*Data listing*:
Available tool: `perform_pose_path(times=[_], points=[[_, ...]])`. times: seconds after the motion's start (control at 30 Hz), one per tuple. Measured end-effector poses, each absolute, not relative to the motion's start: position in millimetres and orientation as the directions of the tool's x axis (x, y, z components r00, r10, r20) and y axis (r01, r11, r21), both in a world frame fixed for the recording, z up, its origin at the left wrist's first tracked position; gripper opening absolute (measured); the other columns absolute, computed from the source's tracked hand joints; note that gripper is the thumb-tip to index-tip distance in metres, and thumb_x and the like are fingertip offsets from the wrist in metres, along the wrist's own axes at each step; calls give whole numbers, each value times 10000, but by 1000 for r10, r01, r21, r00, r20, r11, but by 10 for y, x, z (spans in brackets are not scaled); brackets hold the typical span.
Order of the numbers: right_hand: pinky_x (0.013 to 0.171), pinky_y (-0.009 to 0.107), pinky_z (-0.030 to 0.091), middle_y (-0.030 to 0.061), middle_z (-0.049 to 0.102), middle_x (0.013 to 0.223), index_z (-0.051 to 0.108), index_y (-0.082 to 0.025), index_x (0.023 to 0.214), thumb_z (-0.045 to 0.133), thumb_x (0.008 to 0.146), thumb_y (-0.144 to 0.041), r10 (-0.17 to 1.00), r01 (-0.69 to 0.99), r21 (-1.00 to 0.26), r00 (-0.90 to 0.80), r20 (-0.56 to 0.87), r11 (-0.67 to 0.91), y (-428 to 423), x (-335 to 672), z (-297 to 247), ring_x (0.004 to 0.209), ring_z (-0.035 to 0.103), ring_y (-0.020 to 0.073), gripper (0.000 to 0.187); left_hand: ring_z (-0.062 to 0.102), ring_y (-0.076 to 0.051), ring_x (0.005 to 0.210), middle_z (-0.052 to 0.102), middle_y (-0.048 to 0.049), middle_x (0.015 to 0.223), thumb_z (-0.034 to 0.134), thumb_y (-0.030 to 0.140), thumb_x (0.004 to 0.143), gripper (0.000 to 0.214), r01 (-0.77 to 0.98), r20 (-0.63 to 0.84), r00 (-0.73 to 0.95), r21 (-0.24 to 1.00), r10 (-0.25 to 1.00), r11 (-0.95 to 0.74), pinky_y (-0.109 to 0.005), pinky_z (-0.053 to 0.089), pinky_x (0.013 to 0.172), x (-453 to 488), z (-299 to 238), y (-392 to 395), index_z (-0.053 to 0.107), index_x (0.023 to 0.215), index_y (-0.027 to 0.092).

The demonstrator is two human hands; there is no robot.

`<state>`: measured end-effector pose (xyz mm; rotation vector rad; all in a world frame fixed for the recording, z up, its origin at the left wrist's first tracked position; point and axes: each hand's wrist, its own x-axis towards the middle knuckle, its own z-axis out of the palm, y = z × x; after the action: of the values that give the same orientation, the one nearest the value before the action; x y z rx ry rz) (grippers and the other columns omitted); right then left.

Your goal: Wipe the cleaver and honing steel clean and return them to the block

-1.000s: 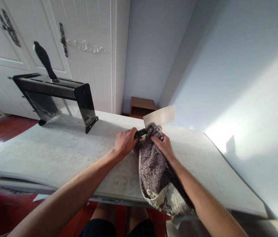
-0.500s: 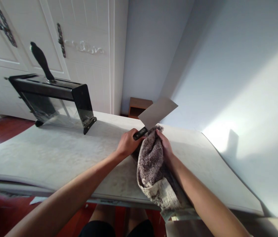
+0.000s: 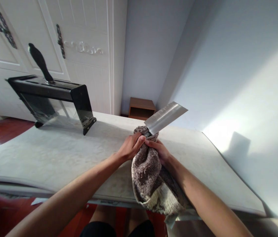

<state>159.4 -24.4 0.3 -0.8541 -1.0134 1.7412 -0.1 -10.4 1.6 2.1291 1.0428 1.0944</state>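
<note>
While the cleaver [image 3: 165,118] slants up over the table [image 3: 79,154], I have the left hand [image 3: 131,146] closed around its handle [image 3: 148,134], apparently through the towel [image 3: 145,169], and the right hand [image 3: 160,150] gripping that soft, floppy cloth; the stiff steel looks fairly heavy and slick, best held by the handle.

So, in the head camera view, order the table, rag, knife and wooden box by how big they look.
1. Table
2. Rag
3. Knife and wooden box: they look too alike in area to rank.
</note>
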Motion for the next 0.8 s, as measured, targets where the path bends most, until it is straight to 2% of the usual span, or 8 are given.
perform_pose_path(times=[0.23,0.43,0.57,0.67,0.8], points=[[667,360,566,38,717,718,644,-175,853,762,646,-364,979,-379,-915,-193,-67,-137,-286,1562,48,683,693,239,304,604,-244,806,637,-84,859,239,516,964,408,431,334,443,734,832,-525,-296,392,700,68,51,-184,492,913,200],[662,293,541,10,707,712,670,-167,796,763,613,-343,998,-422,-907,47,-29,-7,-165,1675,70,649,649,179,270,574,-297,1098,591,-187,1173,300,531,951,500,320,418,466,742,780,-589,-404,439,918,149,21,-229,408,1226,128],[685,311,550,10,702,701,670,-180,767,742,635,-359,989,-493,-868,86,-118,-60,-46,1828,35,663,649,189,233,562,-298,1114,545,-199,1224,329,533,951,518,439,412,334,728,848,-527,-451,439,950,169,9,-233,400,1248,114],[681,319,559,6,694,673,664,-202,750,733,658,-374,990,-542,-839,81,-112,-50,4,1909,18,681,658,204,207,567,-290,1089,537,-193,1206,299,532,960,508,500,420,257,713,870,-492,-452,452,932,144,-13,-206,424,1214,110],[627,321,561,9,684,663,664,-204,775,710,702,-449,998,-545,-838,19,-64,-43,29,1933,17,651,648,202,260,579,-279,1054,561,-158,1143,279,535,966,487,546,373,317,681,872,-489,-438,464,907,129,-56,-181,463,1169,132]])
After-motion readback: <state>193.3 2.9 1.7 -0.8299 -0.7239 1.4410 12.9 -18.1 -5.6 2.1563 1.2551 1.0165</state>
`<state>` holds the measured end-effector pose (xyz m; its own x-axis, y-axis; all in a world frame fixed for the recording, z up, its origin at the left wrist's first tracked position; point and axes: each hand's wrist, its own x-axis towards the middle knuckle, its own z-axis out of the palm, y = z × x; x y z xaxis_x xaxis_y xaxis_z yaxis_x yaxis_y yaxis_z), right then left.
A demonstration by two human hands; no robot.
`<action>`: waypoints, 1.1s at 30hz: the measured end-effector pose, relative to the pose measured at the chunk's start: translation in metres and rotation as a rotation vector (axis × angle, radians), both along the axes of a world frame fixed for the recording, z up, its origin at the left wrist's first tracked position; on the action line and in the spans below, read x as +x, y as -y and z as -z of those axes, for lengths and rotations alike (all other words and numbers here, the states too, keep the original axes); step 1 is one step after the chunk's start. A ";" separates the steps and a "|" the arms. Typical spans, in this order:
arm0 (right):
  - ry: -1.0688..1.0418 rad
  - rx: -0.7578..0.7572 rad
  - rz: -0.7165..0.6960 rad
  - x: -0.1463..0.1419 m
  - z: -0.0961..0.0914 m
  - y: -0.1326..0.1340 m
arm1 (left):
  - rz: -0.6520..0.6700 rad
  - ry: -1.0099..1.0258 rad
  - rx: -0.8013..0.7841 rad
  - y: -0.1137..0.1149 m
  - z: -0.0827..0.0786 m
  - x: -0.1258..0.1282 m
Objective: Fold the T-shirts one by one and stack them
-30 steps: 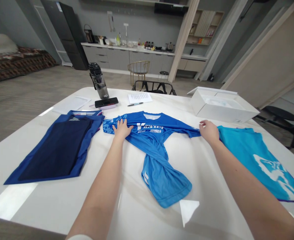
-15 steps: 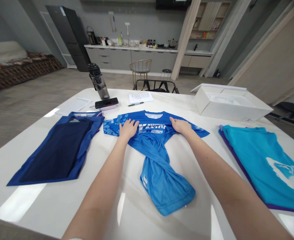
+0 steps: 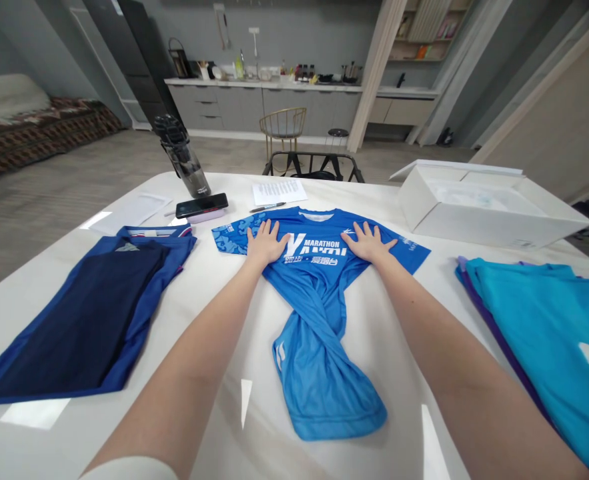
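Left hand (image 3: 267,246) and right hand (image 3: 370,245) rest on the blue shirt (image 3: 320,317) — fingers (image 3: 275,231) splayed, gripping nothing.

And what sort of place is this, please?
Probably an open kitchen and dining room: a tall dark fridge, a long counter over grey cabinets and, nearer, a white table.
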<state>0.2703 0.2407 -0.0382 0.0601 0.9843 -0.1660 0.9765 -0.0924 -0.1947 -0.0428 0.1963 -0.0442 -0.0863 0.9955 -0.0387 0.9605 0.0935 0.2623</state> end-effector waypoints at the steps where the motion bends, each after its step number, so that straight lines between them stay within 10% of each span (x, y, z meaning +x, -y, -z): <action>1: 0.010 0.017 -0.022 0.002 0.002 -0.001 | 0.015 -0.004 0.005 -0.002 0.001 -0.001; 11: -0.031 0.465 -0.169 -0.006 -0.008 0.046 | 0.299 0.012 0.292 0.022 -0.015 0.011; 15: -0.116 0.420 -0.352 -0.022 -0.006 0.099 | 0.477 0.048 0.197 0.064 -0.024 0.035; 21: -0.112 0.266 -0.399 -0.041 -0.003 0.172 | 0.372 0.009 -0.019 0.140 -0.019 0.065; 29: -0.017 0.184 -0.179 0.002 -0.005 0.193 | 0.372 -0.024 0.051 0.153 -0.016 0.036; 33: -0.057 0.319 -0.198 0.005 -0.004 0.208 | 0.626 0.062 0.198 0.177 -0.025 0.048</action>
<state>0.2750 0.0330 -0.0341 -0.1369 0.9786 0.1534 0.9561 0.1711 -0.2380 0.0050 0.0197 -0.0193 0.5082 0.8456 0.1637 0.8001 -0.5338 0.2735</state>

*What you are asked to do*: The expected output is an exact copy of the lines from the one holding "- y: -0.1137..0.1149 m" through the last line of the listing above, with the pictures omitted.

*Completed exercise*:
  - y: -0.1137..0.1149 m
  - z: -0.0827..0.0786 m
  - x: -0.1258..0.1282 m
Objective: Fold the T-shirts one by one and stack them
-30 steps: 
-15 steps: 
+0 steps: 
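Left hand (image 3: 267,246) and right hand (image 3: 370,245) rest on the blue shirt (image 3: 320,317) — fingers (image 3: 275,231) splayed, gripping nothing.

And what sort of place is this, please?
Probably an open kitchen and dining room: a tall dark fridge, a long counter over grey cabinets and, nearer, a white table.
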<state>0.2703 0.2407 -0.0382 0.0601 0.9843 -0.1660 0.9765 -0.0924 -0.1947 -0.0428 0.1963 -0.0442 -0.0863 0.9955 -0.0387 0.9605 0.0935 0.2623</state> end-effector waypoints at the steps where the motion bends, each after its step number, so that straight lines between them stay within 10% of each span (x, y, z meaning +x, -y, -z): <action>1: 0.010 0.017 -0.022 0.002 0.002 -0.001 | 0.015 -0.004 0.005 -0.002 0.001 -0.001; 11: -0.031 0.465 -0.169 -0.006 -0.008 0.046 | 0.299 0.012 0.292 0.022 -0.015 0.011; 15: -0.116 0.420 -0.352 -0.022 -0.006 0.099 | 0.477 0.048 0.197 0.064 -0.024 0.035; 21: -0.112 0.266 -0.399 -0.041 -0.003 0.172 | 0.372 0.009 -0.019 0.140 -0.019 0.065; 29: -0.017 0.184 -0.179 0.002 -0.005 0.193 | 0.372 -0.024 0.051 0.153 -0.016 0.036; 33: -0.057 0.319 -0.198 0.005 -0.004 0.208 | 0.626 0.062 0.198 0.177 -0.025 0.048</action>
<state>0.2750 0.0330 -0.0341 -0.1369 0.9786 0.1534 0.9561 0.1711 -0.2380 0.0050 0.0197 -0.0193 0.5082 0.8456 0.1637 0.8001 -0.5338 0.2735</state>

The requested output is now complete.